TASK PROMPT:
Set down the listing below verbatim, but only from its first line through the line containing "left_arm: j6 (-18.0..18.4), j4".

=-=-=-=-=

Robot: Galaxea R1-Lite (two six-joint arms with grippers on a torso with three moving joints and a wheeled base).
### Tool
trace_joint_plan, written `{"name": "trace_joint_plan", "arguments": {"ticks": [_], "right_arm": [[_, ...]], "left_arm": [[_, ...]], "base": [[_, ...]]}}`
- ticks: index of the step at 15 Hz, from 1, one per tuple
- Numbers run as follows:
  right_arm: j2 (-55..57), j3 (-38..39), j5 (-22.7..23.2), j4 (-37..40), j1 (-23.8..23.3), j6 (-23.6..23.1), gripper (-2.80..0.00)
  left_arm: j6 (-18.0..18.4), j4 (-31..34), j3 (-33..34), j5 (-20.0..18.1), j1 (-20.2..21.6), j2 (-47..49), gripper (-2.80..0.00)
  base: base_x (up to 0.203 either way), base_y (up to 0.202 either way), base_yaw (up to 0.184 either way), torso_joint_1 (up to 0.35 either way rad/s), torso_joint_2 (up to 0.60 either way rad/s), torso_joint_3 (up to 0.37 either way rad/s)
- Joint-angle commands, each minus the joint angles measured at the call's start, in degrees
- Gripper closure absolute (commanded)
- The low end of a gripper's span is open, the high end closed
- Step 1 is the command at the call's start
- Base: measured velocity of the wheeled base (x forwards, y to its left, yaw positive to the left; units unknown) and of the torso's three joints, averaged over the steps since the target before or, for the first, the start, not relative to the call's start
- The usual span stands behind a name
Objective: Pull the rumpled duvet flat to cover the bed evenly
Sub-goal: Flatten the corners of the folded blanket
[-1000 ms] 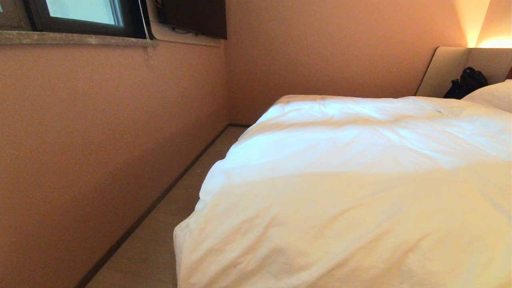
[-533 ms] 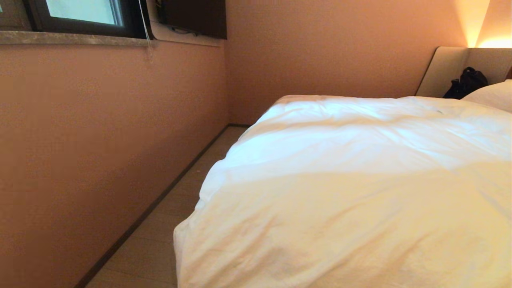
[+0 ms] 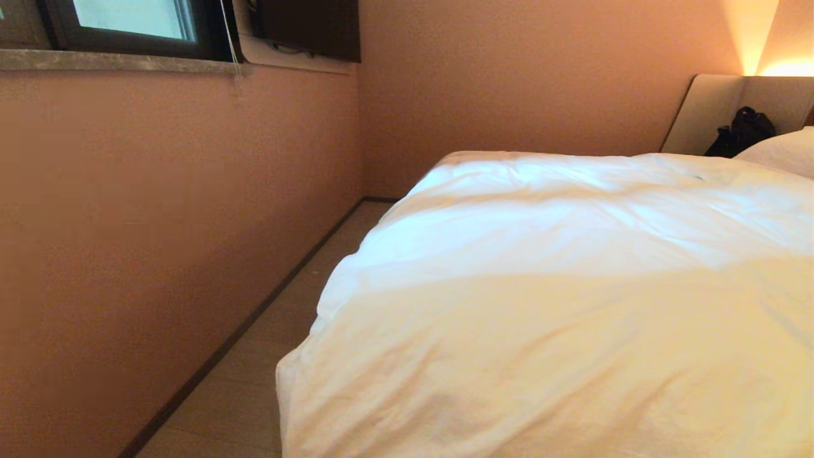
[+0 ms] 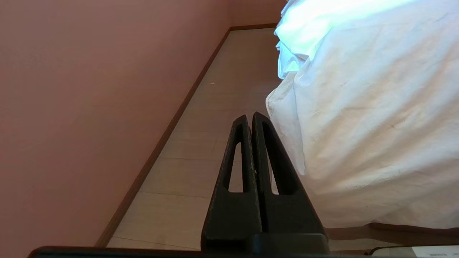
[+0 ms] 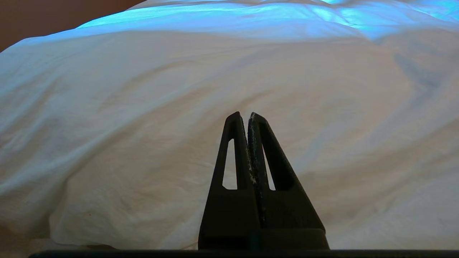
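The duvet (image 3: 559, 305) lies wrinkled over the bed (image 3: 712, 108), its corner hanging beside the floor (image 3: 254, 381) by the wall (image 3: 159, 222). A pillow (image 3: 785, 149) sits near the headboard. The left hand (image 4: 250, 116) and right hand (image 5: 244, 116) are both closed, empty.

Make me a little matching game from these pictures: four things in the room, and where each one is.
Things:
1. duvet
2. black bag
3. window
4. left gripper

Places:
A. against the headboard
B. high on the left wall
C. spread over the bed
D. above the floor, beside the duvet's hanging corner

Pairs: 1-C, 2-A, 3-B, 4-D
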Motion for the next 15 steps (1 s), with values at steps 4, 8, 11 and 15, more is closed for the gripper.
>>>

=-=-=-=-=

RESPONSE AREA:
Robot: Galaxea R1-Lite (two six-joint arms with grippers on a torso with three moving joints and a wheeled base).
### Tool
trace_joint_plan, written `{"name": "trace_joint_plan", "arguments": {"ticks": [_], "right_arm": [[_, ...]], "left_arm": [[_, ...]], "base": [[_, ...]]}}`
- ticks: index of the step at 15 Hz, from 1, one per tuple
- Numbers run as follows:
  right_arm: j2 (-55..57), j3 (-38..39), j5 (-22.7..23.2), j4 (-37..40), j1 (-23.8..23.3), j6 (-23.6..23.1), gripper (-2.80..0.00)
  left_arm: j6 (-18.0..18.4), j4 (-31..34), j3 (-33..34), j5 (-20.0..18.1), j1 (-20.2..21.6), j2 (-47..49), gripper (-2.80..0.00)

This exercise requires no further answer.